TASK ITEM: Please work out how many lines of this material include "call", and answer with that number by itself.

*** SUPPLIED MATERIAL ***

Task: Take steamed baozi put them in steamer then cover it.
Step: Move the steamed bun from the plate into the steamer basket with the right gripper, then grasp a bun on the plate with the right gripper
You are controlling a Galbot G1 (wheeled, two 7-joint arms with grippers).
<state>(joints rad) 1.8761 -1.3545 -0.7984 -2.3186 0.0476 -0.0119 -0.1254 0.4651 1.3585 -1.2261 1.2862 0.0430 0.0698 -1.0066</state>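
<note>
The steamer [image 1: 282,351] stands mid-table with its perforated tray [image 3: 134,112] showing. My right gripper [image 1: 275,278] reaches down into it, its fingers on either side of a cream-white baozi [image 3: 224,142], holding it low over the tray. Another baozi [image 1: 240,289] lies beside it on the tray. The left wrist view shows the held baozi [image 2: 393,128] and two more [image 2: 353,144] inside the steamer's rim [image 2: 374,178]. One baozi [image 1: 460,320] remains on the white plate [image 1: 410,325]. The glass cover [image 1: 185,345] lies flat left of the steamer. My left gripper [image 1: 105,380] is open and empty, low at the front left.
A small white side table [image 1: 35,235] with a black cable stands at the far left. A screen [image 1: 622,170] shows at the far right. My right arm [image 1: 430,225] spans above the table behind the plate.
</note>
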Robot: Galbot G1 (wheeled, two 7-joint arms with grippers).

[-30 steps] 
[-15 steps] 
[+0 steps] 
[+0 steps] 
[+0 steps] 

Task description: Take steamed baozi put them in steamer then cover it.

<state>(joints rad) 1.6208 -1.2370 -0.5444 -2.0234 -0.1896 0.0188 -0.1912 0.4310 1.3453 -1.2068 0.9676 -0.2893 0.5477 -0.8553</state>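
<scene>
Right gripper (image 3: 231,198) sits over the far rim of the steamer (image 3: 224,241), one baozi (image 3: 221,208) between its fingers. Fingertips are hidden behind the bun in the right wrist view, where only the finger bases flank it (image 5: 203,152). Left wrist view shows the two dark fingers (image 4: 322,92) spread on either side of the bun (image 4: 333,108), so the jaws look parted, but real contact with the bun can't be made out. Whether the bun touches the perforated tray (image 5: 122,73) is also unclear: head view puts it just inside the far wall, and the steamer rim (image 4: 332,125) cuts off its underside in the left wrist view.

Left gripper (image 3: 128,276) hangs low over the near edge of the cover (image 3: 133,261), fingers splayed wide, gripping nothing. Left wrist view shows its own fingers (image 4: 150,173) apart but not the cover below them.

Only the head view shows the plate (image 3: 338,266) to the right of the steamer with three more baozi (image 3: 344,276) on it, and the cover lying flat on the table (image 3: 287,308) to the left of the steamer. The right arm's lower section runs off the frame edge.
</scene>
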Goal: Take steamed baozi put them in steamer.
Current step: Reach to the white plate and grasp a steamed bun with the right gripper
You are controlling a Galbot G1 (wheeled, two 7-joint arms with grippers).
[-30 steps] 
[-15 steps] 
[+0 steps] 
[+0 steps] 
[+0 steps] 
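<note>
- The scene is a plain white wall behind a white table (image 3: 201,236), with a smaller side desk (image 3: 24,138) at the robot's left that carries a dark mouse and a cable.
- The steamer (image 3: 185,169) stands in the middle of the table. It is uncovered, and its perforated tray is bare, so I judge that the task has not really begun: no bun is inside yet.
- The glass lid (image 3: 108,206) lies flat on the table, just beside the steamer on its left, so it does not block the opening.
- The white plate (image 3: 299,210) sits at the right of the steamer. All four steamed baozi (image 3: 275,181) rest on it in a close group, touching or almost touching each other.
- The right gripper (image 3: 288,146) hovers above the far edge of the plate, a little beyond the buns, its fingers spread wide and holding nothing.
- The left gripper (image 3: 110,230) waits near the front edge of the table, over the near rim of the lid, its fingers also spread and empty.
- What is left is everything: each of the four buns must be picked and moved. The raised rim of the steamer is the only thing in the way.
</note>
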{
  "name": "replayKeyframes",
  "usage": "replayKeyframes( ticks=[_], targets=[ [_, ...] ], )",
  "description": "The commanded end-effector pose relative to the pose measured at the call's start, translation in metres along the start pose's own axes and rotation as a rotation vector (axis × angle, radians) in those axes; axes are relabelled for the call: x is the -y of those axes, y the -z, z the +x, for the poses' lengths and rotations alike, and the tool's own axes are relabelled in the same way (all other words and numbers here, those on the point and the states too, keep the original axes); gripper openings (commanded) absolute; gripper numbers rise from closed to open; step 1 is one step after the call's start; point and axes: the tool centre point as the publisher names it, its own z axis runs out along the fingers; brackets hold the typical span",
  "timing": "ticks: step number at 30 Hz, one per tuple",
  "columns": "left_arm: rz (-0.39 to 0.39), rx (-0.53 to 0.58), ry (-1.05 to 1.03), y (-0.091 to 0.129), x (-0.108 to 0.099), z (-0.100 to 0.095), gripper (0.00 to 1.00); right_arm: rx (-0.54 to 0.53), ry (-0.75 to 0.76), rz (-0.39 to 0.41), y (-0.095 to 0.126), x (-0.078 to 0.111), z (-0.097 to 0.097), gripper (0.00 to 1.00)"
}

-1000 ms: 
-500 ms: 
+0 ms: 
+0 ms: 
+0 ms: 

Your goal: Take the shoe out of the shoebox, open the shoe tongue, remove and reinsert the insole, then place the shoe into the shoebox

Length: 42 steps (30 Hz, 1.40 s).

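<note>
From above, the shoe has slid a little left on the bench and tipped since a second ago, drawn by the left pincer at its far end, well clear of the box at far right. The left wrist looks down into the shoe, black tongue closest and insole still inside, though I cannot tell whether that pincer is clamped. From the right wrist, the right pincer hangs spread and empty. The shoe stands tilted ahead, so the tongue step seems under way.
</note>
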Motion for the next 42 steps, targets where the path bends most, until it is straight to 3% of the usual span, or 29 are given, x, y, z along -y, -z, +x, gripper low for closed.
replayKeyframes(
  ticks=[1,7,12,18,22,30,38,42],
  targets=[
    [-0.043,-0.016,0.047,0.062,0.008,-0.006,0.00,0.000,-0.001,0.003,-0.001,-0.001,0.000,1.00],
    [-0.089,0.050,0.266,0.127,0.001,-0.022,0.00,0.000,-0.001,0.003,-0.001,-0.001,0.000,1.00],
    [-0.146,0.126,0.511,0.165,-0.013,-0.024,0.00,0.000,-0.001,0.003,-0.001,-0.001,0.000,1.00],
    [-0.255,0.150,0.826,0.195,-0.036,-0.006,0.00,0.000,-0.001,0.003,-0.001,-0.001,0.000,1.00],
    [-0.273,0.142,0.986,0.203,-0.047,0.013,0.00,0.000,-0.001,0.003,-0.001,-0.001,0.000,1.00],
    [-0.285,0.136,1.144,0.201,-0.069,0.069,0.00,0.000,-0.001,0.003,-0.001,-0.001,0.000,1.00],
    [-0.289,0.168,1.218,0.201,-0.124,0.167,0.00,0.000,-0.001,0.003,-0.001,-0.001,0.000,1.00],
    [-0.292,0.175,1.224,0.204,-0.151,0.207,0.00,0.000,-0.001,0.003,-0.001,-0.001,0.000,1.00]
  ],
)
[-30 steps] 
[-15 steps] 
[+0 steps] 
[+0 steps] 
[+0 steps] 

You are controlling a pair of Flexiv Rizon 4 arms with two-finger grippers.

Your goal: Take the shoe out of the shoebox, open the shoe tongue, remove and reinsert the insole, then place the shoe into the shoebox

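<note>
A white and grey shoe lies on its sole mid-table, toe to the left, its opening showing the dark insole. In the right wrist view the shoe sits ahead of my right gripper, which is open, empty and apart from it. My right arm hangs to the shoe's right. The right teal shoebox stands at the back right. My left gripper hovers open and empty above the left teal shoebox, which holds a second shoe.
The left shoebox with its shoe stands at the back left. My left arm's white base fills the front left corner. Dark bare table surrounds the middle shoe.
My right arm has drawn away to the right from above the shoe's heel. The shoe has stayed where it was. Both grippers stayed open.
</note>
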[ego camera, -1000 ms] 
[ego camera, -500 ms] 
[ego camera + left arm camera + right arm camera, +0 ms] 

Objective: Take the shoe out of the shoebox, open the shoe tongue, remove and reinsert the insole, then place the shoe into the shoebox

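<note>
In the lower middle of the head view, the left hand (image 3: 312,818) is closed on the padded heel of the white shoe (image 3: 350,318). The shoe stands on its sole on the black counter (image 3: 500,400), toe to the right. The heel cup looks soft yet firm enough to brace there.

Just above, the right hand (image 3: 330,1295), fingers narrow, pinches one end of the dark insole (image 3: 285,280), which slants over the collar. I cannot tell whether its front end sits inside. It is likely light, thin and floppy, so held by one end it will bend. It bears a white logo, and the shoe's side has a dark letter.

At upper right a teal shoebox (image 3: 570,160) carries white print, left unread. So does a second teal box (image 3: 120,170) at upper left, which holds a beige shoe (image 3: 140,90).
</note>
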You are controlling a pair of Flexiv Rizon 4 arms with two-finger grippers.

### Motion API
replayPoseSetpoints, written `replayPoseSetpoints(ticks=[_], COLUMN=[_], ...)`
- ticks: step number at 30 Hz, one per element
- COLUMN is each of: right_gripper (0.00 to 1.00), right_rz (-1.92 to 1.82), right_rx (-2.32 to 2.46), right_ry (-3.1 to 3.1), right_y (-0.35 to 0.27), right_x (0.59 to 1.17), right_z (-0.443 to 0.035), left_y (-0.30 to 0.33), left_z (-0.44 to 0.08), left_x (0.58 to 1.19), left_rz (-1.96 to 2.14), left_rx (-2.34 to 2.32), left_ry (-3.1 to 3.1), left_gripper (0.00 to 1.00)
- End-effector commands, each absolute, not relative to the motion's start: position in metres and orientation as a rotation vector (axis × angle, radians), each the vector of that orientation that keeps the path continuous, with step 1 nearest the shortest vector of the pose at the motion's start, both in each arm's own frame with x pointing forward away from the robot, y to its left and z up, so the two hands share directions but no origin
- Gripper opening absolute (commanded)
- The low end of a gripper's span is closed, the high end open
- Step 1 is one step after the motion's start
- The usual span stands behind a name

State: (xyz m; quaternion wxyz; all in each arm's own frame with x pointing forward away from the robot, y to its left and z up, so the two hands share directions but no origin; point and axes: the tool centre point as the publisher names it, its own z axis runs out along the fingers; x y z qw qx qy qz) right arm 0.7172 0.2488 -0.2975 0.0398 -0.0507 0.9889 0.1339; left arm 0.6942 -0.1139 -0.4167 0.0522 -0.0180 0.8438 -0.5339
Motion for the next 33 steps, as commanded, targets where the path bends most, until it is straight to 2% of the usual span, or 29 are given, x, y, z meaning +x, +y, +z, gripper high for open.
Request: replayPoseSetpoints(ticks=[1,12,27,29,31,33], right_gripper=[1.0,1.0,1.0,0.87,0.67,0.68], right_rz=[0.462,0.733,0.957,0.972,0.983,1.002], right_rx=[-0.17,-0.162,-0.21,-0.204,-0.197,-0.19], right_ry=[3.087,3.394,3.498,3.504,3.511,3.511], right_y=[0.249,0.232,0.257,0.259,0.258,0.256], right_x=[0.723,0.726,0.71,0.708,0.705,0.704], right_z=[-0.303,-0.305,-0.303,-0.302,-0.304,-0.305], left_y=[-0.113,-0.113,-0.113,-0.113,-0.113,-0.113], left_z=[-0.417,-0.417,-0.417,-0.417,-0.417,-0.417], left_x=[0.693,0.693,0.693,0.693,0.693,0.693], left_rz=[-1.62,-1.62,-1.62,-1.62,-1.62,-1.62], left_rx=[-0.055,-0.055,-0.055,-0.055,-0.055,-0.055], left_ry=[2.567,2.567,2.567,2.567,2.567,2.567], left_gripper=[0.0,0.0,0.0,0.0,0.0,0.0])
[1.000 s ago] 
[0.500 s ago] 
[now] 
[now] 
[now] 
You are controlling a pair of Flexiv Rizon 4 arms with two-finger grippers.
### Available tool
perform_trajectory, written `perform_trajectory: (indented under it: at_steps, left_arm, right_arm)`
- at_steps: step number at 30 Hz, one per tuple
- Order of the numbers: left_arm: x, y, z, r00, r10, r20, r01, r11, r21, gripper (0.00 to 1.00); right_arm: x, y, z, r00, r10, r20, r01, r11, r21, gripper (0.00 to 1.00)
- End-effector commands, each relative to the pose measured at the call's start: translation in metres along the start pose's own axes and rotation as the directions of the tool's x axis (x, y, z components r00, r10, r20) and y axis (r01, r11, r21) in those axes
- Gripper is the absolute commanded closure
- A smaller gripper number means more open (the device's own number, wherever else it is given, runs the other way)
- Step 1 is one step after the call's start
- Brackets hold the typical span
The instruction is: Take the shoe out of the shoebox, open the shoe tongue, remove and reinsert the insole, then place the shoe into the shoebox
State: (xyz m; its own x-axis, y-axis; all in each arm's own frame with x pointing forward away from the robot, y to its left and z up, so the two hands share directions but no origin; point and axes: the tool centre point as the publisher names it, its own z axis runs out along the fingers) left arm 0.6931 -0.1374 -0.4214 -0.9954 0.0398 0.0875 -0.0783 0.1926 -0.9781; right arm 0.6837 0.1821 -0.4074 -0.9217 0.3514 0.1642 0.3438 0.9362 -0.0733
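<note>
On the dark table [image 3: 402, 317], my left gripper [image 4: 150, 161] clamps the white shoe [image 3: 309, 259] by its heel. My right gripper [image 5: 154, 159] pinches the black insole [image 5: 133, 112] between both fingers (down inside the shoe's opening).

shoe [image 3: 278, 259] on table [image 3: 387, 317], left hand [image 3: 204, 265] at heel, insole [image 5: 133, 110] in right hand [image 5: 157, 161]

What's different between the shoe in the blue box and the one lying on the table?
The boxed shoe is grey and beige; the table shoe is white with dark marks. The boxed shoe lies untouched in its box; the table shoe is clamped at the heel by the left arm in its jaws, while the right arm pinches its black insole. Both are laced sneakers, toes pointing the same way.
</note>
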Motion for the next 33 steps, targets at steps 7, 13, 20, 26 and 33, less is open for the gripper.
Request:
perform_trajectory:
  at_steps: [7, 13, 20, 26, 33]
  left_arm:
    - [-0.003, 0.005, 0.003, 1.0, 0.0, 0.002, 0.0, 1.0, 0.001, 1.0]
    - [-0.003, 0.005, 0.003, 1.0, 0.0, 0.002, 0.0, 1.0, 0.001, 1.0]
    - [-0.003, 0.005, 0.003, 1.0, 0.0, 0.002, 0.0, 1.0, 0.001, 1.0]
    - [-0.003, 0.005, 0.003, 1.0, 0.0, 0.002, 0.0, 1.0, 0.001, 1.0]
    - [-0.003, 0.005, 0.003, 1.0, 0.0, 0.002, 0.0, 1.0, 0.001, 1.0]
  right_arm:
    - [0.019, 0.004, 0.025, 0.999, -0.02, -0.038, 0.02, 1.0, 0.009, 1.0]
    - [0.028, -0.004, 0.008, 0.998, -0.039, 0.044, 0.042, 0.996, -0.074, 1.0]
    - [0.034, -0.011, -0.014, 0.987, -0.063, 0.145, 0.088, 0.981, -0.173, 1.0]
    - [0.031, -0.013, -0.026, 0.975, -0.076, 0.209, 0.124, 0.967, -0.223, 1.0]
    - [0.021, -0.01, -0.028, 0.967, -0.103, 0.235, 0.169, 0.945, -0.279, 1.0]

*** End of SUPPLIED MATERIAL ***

RESULT FOR THIS EXERCISE: 3